Look through the listing below and write out exactly the lines from the line with "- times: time" to the line with "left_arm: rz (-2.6", both included, and no others.

=== Begin Enclosure ===

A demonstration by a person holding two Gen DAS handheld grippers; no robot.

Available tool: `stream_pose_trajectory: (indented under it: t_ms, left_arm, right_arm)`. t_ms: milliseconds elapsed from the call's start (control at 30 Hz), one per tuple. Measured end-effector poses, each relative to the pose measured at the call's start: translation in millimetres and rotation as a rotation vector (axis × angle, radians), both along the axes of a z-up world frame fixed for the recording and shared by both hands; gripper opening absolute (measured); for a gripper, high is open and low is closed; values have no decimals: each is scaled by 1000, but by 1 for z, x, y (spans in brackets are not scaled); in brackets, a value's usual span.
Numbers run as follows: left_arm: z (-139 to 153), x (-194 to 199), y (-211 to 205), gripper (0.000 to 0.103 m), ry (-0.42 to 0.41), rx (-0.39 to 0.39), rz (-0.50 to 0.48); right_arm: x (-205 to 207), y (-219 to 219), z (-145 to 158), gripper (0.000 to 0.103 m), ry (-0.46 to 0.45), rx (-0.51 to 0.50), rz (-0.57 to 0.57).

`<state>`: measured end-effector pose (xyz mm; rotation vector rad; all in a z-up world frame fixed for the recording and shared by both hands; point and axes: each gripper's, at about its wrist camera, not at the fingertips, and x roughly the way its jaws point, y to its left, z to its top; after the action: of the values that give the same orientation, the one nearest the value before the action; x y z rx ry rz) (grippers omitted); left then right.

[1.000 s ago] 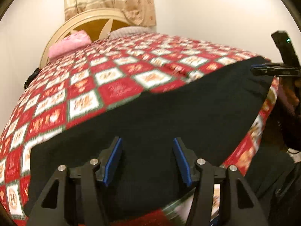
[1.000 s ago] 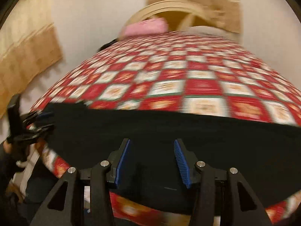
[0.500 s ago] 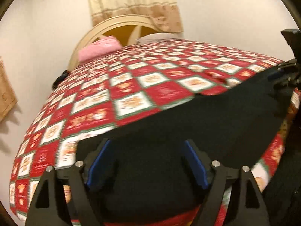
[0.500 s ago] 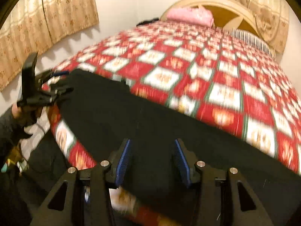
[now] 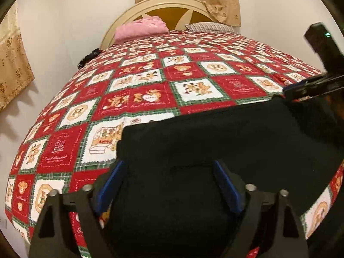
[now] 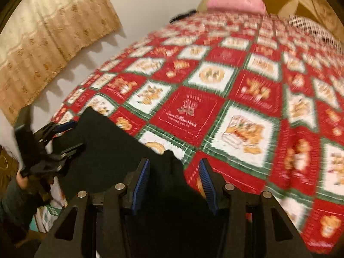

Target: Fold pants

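The black pants (image 5: 215,142) lie flat along the near edge of a bed with a red, white and green patchwork quilt (image 5: 150,81). My left gripper (image 5: 169,185) is open, its blue pads spread wide over the pants' near edge, with nothing clamped. My right gripper (image 6: 174,182) is open too, with a peak of black cloth (image 6: 169,161) rising between its pads; it also shows at the right of the left wrist view (image 5: 301,90). The left gripper shows at the left of the right wrist view (image 6: 62,137), at the pants' other end.
A pink pillow (image 5: 142,28) and a striped pillow (image 5: 208,26) lie at the curved headboard (image 5: 172,2). Beige curtains (image 6: 53,34) hang on the white wall left of the bed. A dark item (image 5: 88,58) sits at the bed's far left edge. Boxes (image 6: 51,210) stand on the floor.
Both views have swung left across the bed. The left gripper's jaws have widened. The right gripper has come to the pants' edge, where cloth now stands between its pads.
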<state>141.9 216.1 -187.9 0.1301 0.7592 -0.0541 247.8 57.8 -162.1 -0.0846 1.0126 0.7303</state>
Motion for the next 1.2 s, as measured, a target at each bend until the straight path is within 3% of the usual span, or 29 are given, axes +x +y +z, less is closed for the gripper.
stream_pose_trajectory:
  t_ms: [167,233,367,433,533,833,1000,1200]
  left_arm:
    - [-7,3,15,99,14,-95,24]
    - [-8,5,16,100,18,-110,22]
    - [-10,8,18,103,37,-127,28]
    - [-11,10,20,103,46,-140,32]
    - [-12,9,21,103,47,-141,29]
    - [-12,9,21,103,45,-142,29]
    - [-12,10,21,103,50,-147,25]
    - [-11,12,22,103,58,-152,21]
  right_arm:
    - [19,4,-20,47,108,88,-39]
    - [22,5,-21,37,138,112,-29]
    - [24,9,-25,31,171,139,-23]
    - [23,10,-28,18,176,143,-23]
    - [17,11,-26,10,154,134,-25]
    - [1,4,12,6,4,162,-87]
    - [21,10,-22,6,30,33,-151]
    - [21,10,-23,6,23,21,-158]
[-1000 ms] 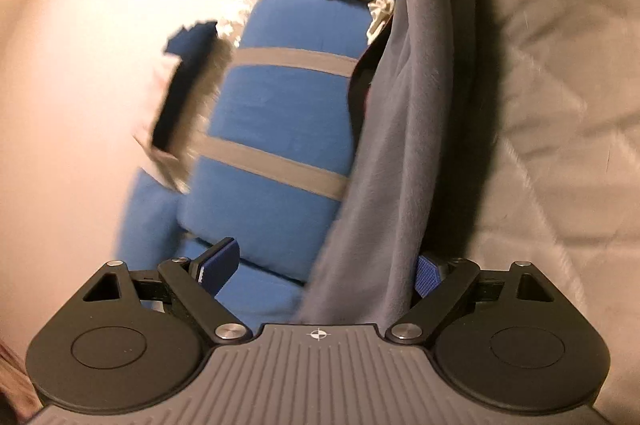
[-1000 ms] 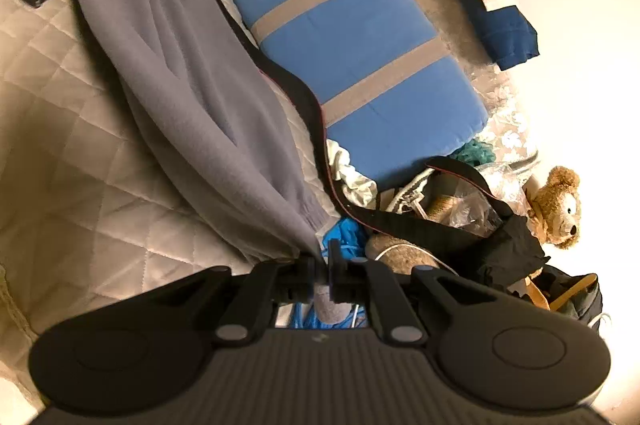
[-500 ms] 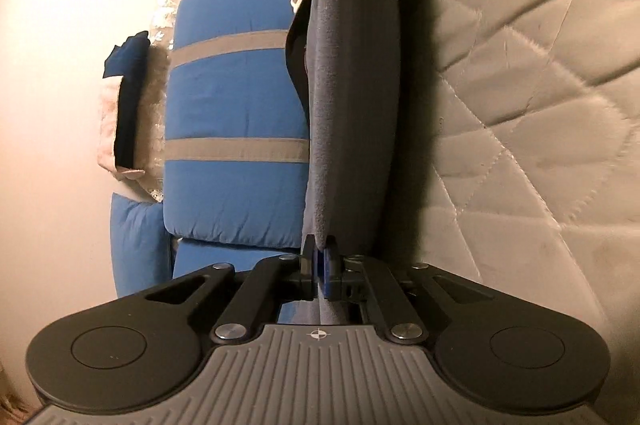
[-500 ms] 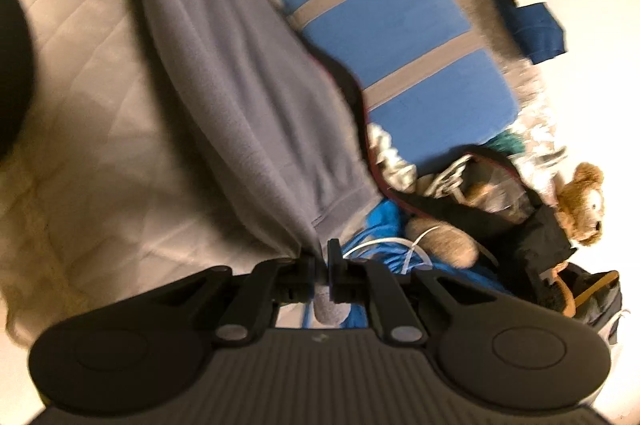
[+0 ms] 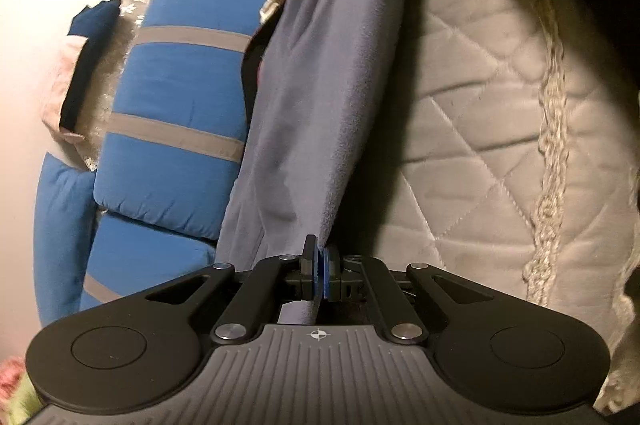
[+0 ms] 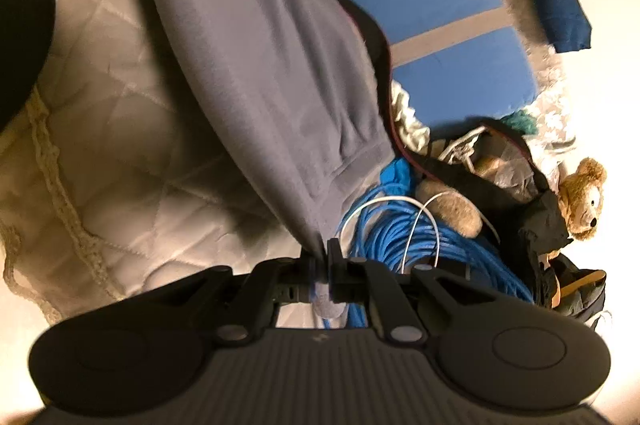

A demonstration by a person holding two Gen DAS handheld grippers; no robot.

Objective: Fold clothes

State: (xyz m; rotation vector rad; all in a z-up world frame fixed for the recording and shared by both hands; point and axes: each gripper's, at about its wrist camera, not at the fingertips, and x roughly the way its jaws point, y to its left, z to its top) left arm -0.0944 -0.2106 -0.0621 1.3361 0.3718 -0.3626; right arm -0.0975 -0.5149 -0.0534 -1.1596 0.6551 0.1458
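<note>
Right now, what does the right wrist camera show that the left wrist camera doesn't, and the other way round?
Only the right wrist view shows the coil of blue cable, the teddy bear's face, and the garment's ribbed cuff end pinched in the right hand-held gripper. Only the left wrist view shows the left hand-held gripper, shut on the other end. Both show the grey garment stretched over the quilted cover, beside the blue striped cushion.

Soft matt fleece garment (image 5: pixel 320 85), stitched quilted cloth bedcover (image 5: pixel 480 105), matt black plastic claw (image 5: pixel 320 265).
</note>
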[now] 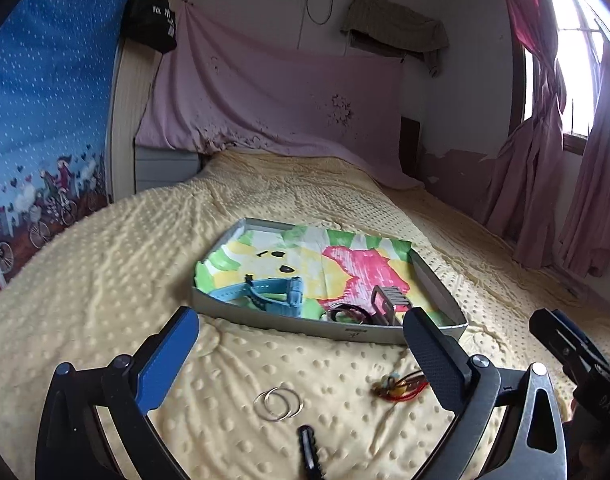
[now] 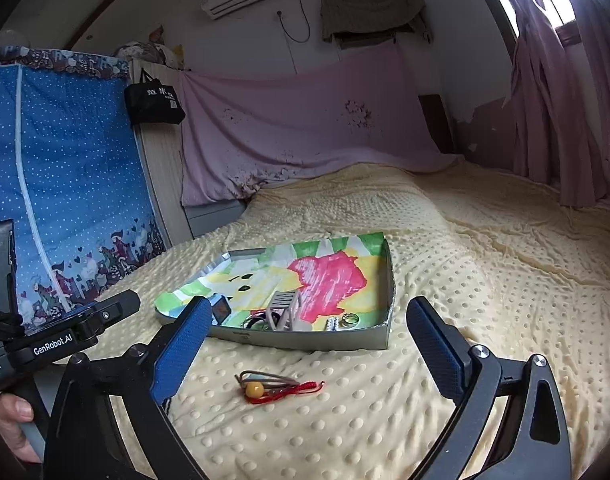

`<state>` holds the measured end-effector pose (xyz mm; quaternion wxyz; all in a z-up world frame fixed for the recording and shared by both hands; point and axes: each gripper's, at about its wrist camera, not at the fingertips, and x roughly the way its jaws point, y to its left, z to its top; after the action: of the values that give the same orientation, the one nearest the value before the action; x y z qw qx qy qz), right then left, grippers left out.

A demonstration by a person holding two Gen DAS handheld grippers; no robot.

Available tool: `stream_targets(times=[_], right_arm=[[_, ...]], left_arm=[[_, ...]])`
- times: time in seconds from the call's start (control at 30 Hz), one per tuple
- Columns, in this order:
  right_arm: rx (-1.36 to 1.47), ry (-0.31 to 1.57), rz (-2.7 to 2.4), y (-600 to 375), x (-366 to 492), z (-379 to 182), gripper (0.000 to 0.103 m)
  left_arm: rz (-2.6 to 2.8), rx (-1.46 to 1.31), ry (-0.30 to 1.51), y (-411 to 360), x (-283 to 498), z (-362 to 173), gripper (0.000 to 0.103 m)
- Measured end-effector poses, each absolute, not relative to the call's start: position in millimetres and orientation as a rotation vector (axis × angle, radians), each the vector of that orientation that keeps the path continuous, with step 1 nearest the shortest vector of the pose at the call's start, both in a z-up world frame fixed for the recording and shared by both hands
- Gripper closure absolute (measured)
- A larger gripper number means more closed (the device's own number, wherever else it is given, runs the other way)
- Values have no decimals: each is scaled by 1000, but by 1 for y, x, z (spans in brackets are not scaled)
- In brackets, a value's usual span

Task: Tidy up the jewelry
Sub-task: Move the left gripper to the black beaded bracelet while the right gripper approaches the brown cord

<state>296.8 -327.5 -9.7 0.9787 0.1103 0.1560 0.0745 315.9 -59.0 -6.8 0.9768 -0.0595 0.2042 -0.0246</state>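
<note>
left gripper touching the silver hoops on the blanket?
Apart. The left wrist view shows the silver hoops lying on the blanket between the wide-open left gripper fingers, bare blanket on both sides.

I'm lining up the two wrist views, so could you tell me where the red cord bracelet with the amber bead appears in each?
Left wrist view: the red cord bracelet lies on the yellow blanket at lower right, beside the left gripper's right finger.
Right wrist view: the bracelet lies at lower centre, between the right gripper's open fingers.
Shared landmark: the tray, just beyond the bracelet in both.
</note>
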Motion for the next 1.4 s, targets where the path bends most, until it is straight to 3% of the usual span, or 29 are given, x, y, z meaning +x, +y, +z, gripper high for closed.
stream_targets(times=[0.6, 1.2, 1.4], right_arm=[[160, 379, 203, -307, 268, -26, 3], [123, 541, 306, -312, 296, -53, 3], [115, 568, 327, -312, 308, -61, 3]], left_arm=[[-7, -142, 469, -22, 262, -36, 0], [-126, -119, 600, -38, 267, -62, 0], [-178, -83, 611, -54, 270, -65, 11]])
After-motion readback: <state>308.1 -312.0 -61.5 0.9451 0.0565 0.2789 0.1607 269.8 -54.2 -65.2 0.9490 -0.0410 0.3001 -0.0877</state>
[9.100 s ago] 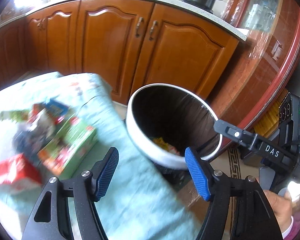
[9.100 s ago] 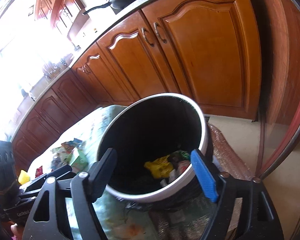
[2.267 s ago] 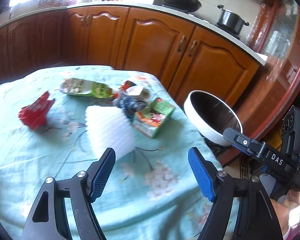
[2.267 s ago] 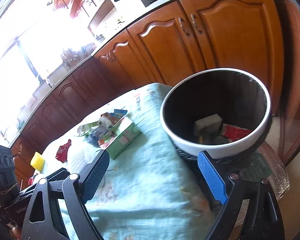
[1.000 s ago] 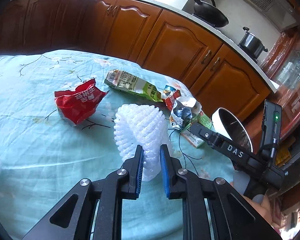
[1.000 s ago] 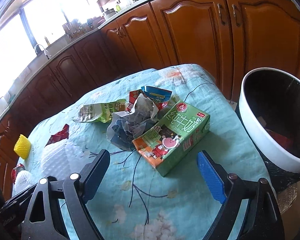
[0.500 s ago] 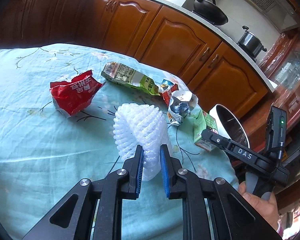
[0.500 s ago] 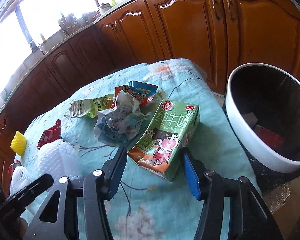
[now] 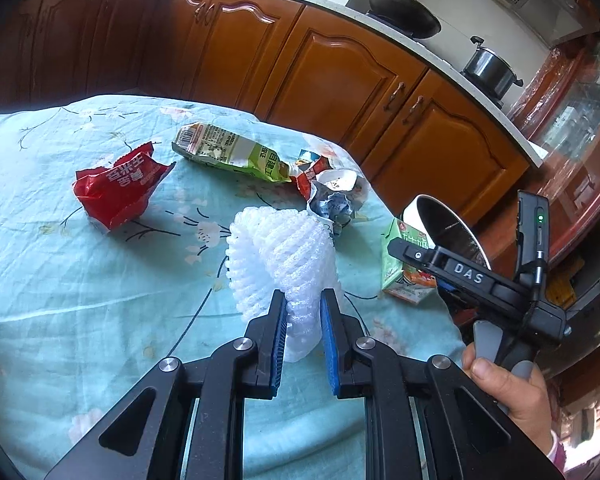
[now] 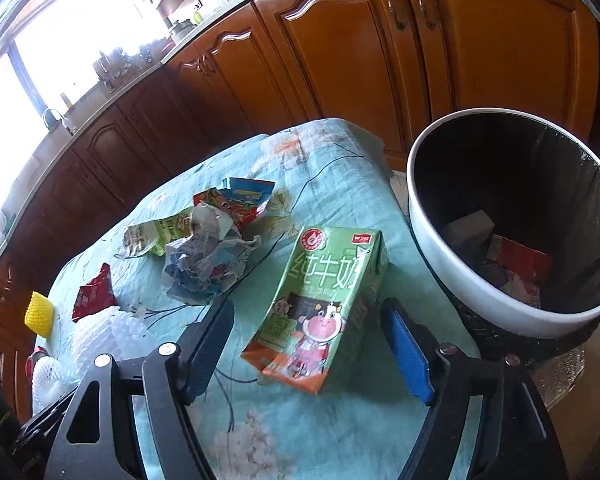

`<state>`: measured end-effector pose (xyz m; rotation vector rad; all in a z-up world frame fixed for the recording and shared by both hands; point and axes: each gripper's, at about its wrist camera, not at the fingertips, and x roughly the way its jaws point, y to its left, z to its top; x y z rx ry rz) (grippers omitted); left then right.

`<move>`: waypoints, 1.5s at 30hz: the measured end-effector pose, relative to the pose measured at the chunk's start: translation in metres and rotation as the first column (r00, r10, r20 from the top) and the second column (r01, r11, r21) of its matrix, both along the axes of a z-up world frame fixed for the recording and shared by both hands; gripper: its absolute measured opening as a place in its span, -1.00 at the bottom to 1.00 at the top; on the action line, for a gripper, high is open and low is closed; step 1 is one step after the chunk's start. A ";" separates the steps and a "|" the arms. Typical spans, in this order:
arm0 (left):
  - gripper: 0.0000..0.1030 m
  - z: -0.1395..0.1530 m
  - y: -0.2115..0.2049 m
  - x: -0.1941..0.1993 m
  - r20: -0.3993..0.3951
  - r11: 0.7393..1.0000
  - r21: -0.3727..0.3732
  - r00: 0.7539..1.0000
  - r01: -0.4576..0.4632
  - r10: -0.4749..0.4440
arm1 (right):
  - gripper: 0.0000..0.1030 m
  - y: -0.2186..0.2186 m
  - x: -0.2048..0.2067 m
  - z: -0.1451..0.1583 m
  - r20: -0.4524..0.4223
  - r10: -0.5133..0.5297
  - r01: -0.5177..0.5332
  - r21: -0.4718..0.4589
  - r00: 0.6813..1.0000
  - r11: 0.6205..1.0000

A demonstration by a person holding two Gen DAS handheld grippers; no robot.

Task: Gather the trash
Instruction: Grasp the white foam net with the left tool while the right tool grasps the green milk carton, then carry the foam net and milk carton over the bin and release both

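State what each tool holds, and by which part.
The left tool pinches the white foam net by its near lower end. The right tool holds nothing: its jaws are opening around the milk carton, pads clear.

Green carton (image 10: pixel 324 300), red wrapper (image 9: pixel 118 186), white-rimmed bin (image 10: pixel 452 264)
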<state>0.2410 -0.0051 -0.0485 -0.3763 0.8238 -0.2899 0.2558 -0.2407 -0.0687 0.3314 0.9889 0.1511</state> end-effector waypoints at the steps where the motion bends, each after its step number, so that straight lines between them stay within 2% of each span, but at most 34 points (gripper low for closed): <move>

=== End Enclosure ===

SOLVED PROBLEM:
- times: time in seconds from the call's start (control at 30 Hz), one per tuple
- Columns, in this order:
  right_arm: rx (-1.36 to 1.47), ry (-0.31 to 1.57), rz (-2.7 to 2.4), y (-600 to 375), x (-366 to 492), z (-379 to 182), gripper (0.000 to 0.103 m)
  left_arm: rz (-2.6 to 2.8), rx (-1.46 to 1.31), ry (-0.30 to 1.51), y (-411 to 360), x (-283 to 498), z (-362 to 173), gripper (0.000 to 0.103 m)

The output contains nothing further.